Managing quality. Pointing out areas of improvement. Developers engaging with translation
experts. Even better translation experts hiring developers who understand their medium.
That’s a shift. A meeting of minds. Who would have thought a few years ago that we would
cross-pollinate superheroes in the same movie? It’s happened. The same is happening with
technology and translation. Not with replacement but with tools designed to help the
creative process. One complimenting the other and coming up with…. Creative Innovation.

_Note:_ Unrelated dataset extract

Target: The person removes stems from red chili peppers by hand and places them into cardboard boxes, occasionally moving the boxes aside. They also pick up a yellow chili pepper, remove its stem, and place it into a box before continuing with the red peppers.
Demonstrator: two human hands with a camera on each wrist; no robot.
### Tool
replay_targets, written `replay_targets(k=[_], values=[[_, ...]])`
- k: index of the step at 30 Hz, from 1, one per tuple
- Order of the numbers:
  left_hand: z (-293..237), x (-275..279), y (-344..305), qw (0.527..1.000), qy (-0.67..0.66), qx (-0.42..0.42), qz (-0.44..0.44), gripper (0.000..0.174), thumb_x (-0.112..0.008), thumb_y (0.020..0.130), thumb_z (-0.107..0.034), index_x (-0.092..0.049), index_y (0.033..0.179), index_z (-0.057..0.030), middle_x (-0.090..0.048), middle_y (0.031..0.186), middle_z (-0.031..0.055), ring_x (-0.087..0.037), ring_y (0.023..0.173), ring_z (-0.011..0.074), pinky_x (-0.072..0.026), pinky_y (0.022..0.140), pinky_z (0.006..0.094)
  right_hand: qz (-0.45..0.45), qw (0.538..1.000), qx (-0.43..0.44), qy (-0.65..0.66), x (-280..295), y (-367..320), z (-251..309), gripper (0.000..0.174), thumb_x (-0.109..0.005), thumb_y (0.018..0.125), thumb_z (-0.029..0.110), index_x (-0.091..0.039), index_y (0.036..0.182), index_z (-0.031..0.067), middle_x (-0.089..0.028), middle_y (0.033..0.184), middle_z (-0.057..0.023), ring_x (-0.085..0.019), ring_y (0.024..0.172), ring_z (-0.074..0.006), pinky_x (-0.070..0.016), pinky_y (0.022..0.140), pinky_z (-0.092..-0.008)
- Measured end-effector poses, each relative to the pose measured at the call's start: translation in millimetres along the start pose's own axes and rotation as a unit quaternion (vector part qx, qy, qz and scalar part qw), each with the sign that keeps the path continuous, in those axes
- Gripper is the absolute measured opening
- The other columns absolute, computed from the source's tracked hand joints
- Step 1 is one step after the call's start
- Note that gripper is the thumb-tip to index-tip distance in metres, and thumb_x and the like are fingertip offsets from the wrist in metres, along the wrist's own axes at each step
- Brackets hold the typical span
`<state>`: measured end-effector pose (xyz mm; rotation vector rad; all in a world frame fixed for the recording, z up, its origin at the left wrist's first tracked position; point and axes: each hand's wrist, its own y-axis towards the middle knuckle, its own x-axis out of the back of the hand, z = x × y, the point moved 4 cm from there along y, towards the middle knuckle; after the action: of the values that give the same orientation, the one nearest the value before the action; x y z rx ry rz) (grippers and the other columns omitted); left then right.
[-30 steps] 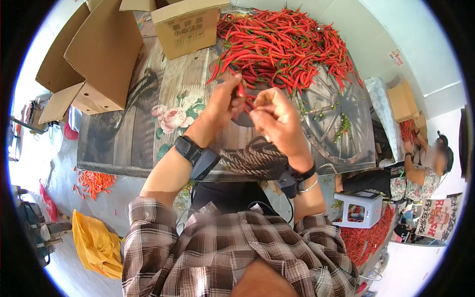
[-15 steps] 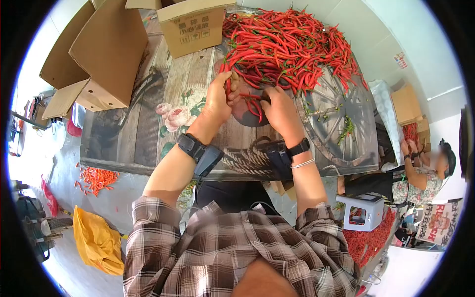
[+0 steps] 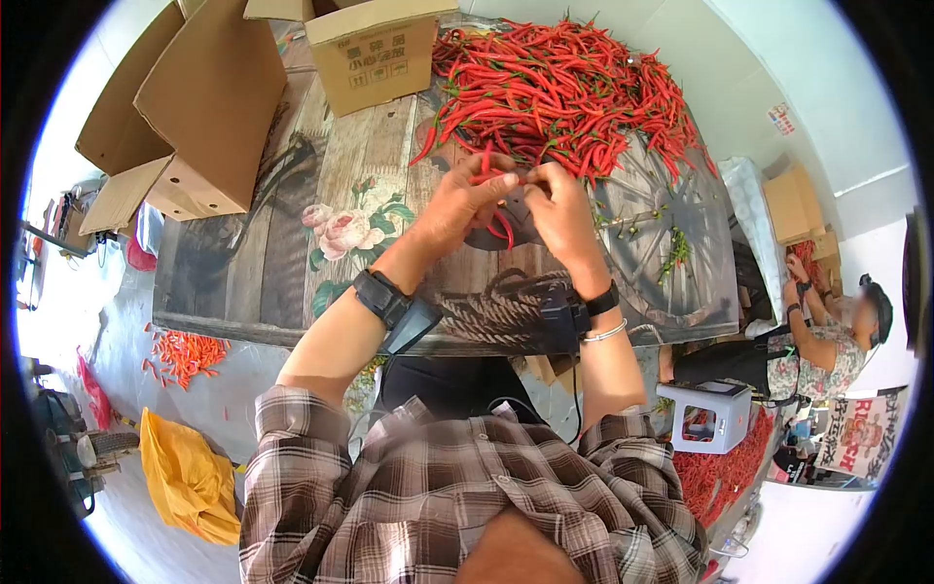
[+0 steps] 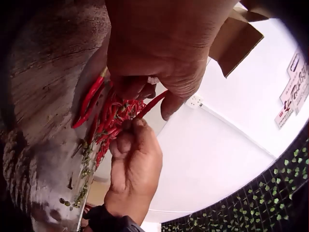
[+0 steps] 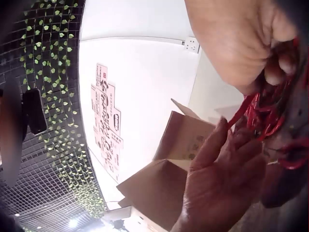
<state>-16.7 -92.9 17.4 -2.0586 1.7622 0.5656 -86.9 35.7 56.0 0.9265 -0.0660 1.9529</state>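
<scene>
Bare tabletop (image 3: 263, 255) near left; chilli heap (image 3: 569, 88) and cardboard boxes (image 3: 216, 107) along the far edge.

- The pile of chillies (image 3: 569, 92) at the far side is bright red, flecked with green stems.
- The bunch of chillies (image 3: 499, 226) is the same red.
- The tablecloth (image 3: 243, 263) has a grey-brown wood-plank print with pink roses, green leaves, a tan rope and a wagon wheel.
- The cardboard boxes (image 3: 209, 107) at far left are plain brown.
- The shirt (image 3: 457, 496) is brown-and-white plaid.
- The wrist straps (image 3: 379, 297) are black.
- The bag (image 3: 190, 482) at near left is yellow.
- The stool (image 3: 715, 414) at right is white.
</scene>
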Motion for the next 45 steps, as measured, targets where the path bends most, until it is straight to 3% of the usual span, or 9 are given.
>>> replay_targets(k=[6, 8, 11, 23, 26, 30, 33, 36, 45], values=[[8.1, 24.7, 10.2, 0.99, -0.111, 0.03, -0.077, 0.027, -0.053, 0.095, -0.036, -0.054, 0.082, -0.0117, -0.04, 0.06, -0.0066, -0.031, 0.044, 0.0035, -0.0192, 0.037, 0.0215, 0.213, 0.928, -0.129, 0.277, -11.9, -16.4, 31.5, 0.008, -0.055, 0.084, 0.004, -0.054, 0.09, -0.0023, -0.051, 0.067, -0.0092, -0.055, 0.063, -0.0145, -0.0459, 0.059, -0.0341], [0.3, 29.5, 13.5, 0.989, -0.105, 0.014, -0.107, 0.033, -0.05, 0.096, -0.038, -0.047, 0.074, -0.0144, -0.041, 0.059, -0.0056, -0.031, 0.042, 0.0047, -0.0186, 0.037, 0.0218, 0.203, 0.937, -0.134, 0.251, -3.9, -11.7, 26.7, 0.008, -0.055, 0.084, 0.004, -0.057, 0.09, -0.0009, -0.055, 0.071, -0.0123, -0.058, 0.065, -0.0205, -0.0463, 0.06, -0.0361], [-4.7, 38.7, 13.7, 0.982, -0.169, -0.005, -0.085, 0.039, -0.043, 0.097, -0.043, -0.039, 0.069, -0.0165, -0.04, 0.06, -0.0032, -0.03, 0.042, 0.0073, -0.0192, 0.038, 0.0228, 0.035, 0.977, 0.11, -0.179, 6.5, 0.8, 16.2, 0.012, -0.059, 0.083, 0.015, -0.061, 0.084, 0.0028, -0.058, 0.084, -0.0169, -0.058, 0.078, -0.0374, -0.0473, 0.067, -0.0429], [0.6, 41.2, 14.1, 0.976, -0.142, 0.023, -0.163, 0.035, -0.044, 0.096, -0.043, -0.043, 0.073, -0.0162, -0.043, 0.061, -0.0022, -0.04, 0.051, 0.0103, -0.0246, 0.044, 0.024, 0.125, 0.964, 0.075, -0.224, -49.1, -9.4, 10.8, 0.02, -0.067, 0.074, 0.017, -0.059, 0.085, 0.0017, -0.062, 0.089, -0.0164, -0.061, 0.084, -0.0377, -0.0489, 0.069, -0.0457], [2.6, 43.4, 14.4, 0.979, -0.13, 0.022, -0.156, 0.033, -0.044, 0.096, -0.041, -0.046, 0.075, -0.0153, -0.047, 0.063, -0.0026, -0.044, 0.052, 0.0107, -0.0284, 0.045, 0.0238, 0.116, 0.973, 0.098, -0.175, -37.2, -0.4, 3.5, 0.018, -0.065, 0.077, 0.015, -0.059, 0.084, -0.0009, -0.061, 0.073, -0.0128, -0.061, 0.07, -0.033, -0.0471, 0.063, -0.0405], [9.2, 41.7, 18.9, 0.988, -0.071, -0.036, -0.13, 0.031, -0.044, 0.097, -0.038, -0.057, 0.087, -0.0109, -0.058, 0.074, 0.001, -0.055, 0.061, 0.0134, -0.0419, 0.05, 0.0249, 0.07, 0.948, -0.153, 0.269, -3.1, 7.7, -9.9, 0.013, -0.065, 0.085, 0.017, -0.062, 0.083, 0.0036, -0.054, 0.062, 0.0043, -0.048, 0.053, -0.003, -0.0353, 0.047, -0.0193], [9.7, 9.3, 7.1, 0.996, -0.049, 0.055, 0.044, 0.041, -0.047, 0.097, -0.037, -0.057, 0.112, -0.0001, -0.065, 0.099, 0.0082, -0.065, 0.088, 0.02, -0.0564, 0.073, 0.0321, 0.049, 0.925, -0.144, 0.348, 4.3, 7.0, -6.7, 0.013, -0.065, 0.086, 0.017, -0.063, 0.086, 0.0044, -0.054, 0.062, 0.0042, -0.048, 0.054, -0.0018, -0.0344, 0.046, -0.0175], [14.0, -5.5, -1.4, 0.99, -0.012, 0.107, 0.095, 0.044, -0.047, 0.097, -0.039, -0.053, 0.123, -0.0035, -0.064, 0.111, 0.0104, -0.065, 0.091, 0.02, -0.0563, 0.07, 0.0292, 0.037, 0.945, -0.134, 0.297, -0.4, 1.8, -6.5, 0.012, -0.065, 0.086, 0.016, -0.063, 0.086, 0.0036, -0.056, 0.065, 0.0034, -0.05, 0.055, -0.0031, -0.0372, 0.048, -0.0186], [23.4, -0.5, 1.6, 0.986, 0.097, 0.088, 0.106, 0.022, -0.058, 0.093, -0.029, -0.062, 0.096, -0.0079, -0.055, 0.075, -0.004, -0.04, 0.056, 0.0023, -0.0293, 0.047, 0.0187, -0.037, 0.996, 0.038, 0.079, -0.8, -9.1, -3.2, 0.017, -0.06, 0.089, 0.014, -0.06, 0.079, 0.0, -0.055, 0.066, -0.0038, -0.053, 0.06, -0.0119, -0.0415, 0.054, -0.0267]])
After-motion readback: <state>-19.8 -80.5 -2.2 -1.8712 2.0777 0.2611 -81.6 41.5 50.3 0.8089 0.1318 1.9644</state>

MR WIAP, if used correctly, without the insidious cloudy threat of translation replacement,
will be your toolset. You won’t be the toolset of it.
MR WIAP is your friend
We have successfully developed less costly, more considerate work environments. Your own
home. We are able to drop and pick up kids on school runs, balance personal appointments,
deal with sickness and live our lives. No more stigma or jealous glances across the office as
you leave early. No need to be at your desk in your centrally located, not very well air
conditioned office… MR WAIP is helping you achieve living your life in a 21st century way.
So let us review. We don’t need 30 offices. We don’t need to prove a point of scale is best
and safe. We don’t need to serve you a latte in a reception in every city on every continent!
We don’t need a worldwide footprint in traditional terms because MR WIAP gives us just
that. It gives us all of the above and the potential for so much more.
MR WIAP really can be your friend. Now am going to have to invent an emoticon for him!